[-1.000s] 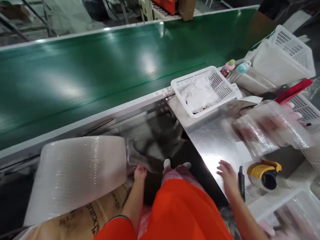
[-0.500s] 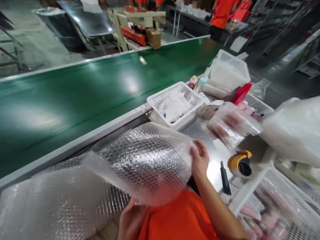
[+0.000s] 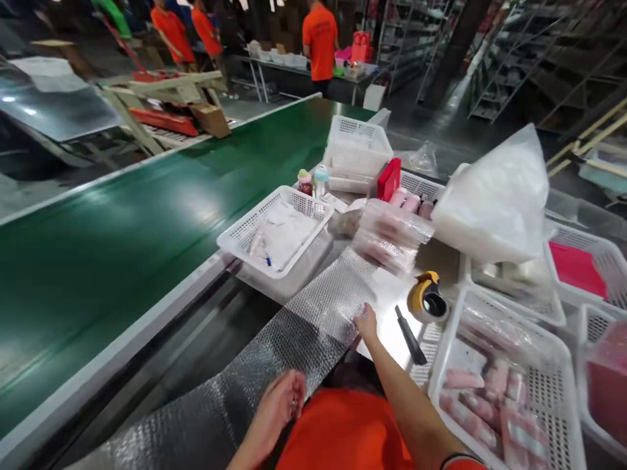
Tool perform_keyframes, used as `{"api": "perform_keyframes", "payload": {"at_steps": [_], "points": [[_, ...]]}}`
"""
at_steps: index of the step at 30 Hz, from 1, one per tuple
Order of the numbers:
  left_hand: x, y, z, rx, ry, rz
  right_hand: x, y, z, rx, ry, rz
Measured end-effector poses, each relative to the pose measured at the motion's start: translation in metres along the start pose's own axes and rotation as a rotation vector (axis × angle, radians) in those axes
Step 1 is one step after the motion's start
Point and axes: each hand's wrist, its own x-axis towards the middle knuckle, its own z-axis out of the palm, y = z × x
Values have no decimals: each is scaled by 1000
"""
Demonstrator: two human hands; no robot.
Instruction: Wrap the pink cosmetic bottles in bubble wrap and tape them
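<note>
Right hand (image 3: 366, 323) pinches the near edge of the bubble wrap (image 3: 294, 333), thumb and fingers closed on it; left hand (image 3: 285, 398) has fingers part-curled by the strip's near edge, cannot tell if it grips anything; wrap runs from lower left up onto the table, its far end beside wrapped bundles (image 3: 386, 235); black cutter (image 3: 410, 336) and yellow tape dispenser (image 3: 427, 297) lie right of right hand; basket of pink items (image 3: 556, 391) further right; green conveyor (image 3: 147, 222) far left.
</note>
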Motion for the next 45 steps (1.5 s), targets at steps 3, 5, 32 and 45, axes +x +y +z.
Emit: {"api": "perform_keyframes", "payload": {"at_steps": [3,5,32,45], "points": [[44,53,45,758,55,432,0,6,-1,-98,-83,119],[80,75,74,1223,94,562,-3,10,-5,-148,-126,172],[164,58,85,1843,27,386,-78,174,-254,-344,166,640],[162,63,83,1820,13,359,-50,172,-241,-48,262,828]]}}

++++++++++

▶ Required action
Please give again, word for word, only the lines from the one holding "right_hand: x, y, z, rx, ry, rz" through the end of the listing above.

▶ Answer to this problem
  right_hand: x, y, z, rx, ry, rz
Measured end-effector poses, each relative to the pose measured at the motion's start: translation in metres along the start pose's own axes and rotation as a rotation vector (axis × angle, radians) in those axes
Step 1 is one step after the motion's start
Point and axes: each hand's wrist, its own x-axis towards the middle knuckle, its own z-axis out of the palm, y = z × x
Values have no decimals: each is scaled by 1000
"""
Demonstrator: two human hands; no robot.
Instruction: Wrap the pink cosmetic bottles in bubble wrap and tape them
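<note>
Right hand (image 3: 366, 323) pinches the near edge of the bubble wrap (image 3: 294, 333), thumb and fingers closed on it; left hand (image 3: 285, 398) has fingers part-curled by the strip's near edge, cannot tell if it grips anything; wrap runs from lower left up onto the table, its far end beside wrapped bundles (image 3: 386, 235); black cutter (image 3: 410, 336) and yellow tape dispenser (image 3: 427, 297) lie right of right hand; basket of pink items (image 3: 556, 391) further right; green conveyor (image 3: 147, 222) far left.
</note>
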Motion for the next 45 steps (1.5 s), targets at steps 3, 5, 32 and 45, axes +x +y +z.
Emit: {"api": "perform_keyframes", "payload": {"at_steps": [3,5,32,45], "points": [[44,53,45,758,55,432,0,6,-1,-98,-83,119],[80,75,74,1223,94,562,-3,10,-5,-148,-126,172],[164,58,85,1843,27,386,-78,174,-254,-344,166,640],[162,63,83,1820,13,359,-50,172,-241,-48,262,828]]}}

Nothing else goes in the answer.